--- Task requirements ---
Would you transcribe word for word every line from the one containing "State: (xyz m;" to the end of the data, both ends included, and leave out the rest?
[Collected material — start]
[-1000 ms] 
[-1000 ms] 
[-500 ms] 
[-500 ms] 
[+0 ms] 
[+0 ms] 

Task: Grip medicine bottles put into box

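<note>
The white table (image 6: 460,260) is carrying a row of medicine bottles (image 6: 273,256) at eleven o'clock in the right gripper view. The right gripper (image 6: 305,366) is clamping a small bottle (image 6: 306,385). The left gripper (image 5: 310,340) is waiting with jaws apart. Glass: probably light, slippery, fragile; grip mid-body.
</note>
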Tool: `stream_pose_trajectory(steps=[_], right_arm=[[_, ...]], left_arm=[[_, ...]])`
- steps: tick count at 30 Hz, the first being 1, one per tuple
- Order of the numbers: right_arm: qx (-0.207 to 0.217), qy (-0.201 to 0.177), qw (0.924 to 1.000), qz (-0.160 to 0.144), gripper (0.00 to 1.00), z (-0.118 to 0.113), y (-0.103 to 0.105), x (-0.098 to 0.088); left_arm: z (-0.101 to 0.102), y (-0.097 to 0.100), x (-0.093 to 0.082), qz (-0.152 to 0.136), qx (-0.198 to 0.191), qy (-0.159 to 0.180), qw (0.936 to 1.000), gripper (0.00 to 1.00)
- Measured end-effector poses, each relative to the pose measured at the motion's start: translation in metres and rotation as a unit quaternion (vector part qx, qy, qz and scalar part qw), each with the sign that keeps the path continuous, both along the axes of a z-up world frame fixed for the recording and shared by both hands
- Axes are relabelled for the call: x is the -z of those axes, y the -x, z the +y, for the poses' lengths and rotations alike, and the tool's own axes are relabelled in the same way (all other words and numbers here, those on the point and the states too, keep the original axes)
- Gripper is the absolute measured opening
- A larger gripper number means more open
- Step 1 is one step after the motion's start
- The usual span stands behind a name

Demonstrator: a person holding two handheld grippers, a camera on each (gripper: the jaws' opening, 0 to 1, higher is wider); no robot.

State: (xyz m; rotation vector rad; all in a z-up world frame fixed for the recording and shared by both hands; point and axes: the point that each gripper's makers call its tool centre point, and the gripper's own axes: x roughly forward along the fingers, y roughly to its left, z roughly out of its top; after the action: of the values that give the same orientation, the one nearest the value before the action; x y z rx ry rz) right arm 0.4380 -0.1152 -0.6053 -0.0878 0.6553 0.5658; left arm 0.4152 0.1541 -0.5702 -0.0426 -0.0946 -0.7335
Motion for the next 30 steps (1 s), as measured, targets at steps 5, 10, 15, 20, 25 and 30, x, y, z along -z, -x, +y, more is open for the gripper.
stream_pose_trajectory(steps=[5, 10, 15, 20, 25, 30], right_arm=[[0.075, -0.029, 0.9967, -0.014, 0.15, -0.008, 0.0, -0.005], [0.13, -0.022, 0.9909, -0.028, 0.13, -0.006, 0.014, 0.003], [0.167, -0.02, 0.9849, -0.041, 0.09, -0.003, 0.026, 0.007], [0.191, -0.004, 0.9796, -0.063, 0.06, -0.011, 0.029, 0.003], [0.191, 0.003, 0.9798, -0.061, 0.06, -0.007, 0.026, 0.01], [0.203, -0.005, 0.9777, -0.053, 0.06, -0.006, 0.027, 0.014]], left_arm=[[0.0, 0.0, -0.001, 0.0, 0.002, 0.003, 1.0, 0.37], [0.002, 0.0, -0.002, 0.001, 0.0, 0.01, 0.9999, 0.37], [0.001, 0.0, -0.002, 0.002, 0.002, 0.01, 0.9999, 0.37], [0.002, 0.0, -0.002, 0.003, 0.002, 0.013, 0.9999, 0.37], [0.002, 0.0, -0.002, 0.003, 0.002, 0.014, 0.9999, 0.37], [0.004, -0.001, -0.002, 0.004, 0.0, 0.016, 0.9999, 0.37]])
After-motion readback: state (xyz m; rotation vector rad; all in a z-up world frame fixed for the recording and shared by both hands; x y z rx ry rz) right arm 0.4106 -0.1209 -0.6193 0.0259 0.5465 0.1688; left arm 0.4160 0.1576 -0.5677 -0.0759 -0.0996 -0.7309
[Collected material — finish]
--- Result for this task ---
State: (xyz m; rotation vector rad; all in a z-up world frame fixed for the recording and shared by both hands; point and axes: the point that each gripper's makers call its tool centre point, and the gripper's own axes: x roughly forward along the fingers, y roughly to its left, z roughly out of its top; after the action: of the values that give the same orientation, the one nearest the value before the action; x y z rx ry rz) right arm 0.4380 -0.1152 -0.6053 -0.0878 0.6553 0.5658; left arm 0.4152 0.1541 -0.5702 -0.0426 -0.0946 -0.7335
Motion for the next 30 steps (1 s), as measured, targets at steps 5, 10, 15, 20, 25 and 30, x, y, z along -z, -x, +y, more is open for the gripper.
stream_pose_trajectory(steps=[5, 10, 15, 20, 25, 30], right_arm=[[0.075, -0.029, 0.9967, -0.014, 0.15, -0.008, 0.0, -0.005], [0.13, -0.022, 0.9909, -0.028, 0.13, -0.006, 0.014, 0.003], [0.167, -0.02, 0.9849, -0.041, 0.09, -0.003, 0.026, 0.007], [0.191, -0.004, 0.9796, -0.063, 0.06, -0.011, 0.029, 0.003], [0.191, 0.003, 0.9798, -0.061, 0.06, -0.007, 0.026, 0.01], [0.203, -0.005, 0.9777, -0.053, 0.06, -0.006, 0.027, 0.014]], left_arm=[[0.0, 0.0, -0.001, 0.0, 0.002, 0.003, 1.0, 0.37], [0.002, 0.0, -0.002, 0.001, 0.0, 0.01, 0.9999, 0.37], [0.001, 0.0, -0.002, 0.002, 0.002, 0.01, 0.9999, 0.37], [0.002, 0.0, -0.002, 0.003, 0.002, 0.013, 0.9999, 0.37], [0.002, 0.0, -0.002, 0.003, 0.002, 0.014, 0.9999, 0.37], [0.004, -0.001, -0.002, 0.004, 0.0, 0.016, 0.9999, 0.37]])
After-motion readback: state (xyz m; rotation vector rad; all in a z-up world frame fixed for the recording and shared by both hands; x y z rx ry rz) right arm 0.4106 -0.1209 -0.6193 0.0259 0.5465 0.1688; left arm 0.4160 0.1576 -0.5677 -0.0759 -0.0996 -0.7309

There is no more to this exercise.